This blog post discusses implementing Spark ETL (Extract, Transform, Load) processes using Apache HUDI to create a Lakehouse, detailing the steps to read data from MySQL, load it into HUDI format, and manage data with HUDI's features.
Abstract
The article provides a comprehensive guide on using Apache HUDI with Spark for ETL tasks to build a Lakehouse. It begins by referencing a previous blog on Delta Lake and then delves into the specifics of Apache HUDI, explaining its role in data management within Hadoop-based data lakes. The author outlines key features of HUDI, such as support for upserts, deletes, increments, transactional writes, delta storage, schema evolution, and data indexing. The post walks through practical steps, including reading data from a MySQL server into Spark, creating HIVE temporary views, loading filtered data into HUDI format, and exploring the data. It also covers the configuration of Spark with HUDI packages and the process of reading HUDI tables using Spark data frames. The article concludes with a summary of the concepts learned, emphasizing the practical applications of HUDI in managing big data effectively.
Opinions
The author positions Apache HUDI as a valuable tool for managing big data in a Hadoop-based data lake, highlighting its efficiency and reliability.

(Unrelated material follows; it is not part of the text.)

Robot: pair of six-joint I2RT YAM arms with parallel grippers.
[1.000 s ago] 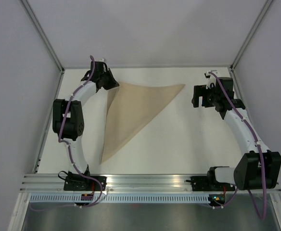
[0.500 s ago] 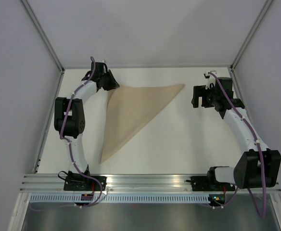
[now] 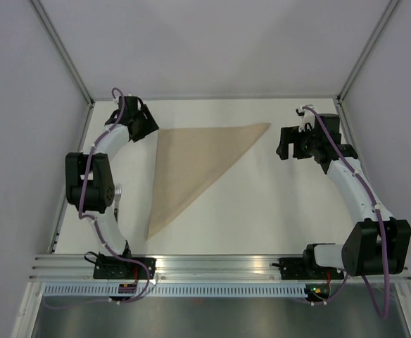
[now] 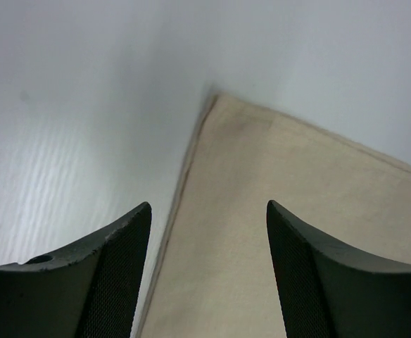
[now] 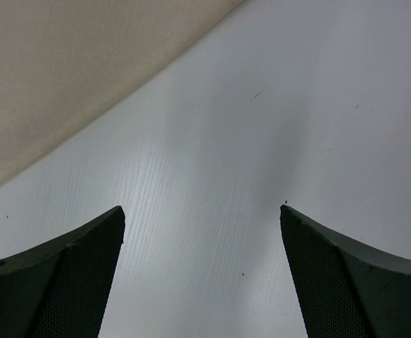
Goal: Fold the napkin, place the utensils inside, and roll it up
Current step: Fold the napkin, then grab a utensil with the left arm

There is an emphasis on the practicality of HUDI's features, such as ACID transactions and schema evolution, for real-world ETL tasks.
The blog suggests that HUDI's approach to data storage and processing, including delta files and indexing capabilities, significantly enhances query performance.
The author implies that the integration of HUDI with Spark and HIVE is straightforward and beneficial for data engineers looking to implement a Lakehouse architecture.
By providing code examples and screenshots, the author conveys a hands-on, tutorial-like approach to learning, which can be particularly useful for developers and data engineers.
The mention of companies like Uber, Alibaba, and Verizon Media using HUDI suggests an industry-wide endorsement of its capabilities.
The inclusion of a video explanation at the end of the blog post indicates a preference for multimedia learning resources to complement the written content.
Spark ETL Chapter 8 with Lakehouse | Apache HUDI
Previous blog/Context:
In an earlier blog, we discussed Spark ETL with Lakehouse (with Delta Lake). Please find below blog post for more details.
In this blog, we will discuss Spark ETL with Apache HUDI. We will first understand what Apache HUDI is and why Apache HUDI is used for creating Lake houses. We will source data from one of the source systems which we have learned till now and load that data into Apache HUDI format. We will create an on-premise lake house and load all data into it.
What is Apache HUDI?
Apache Hudi is an open-source data management framework for Apache Hadoop-based data lakes. Hudi stands for “Hadoop Upserts Deletes and Incrementals.” It provides a way to manage data in a big data environment with features like data ingestion, data processing, and data serving. Hudi was originally developed by Uber and was later contributed to the Apache Software Foundation as an open-source project.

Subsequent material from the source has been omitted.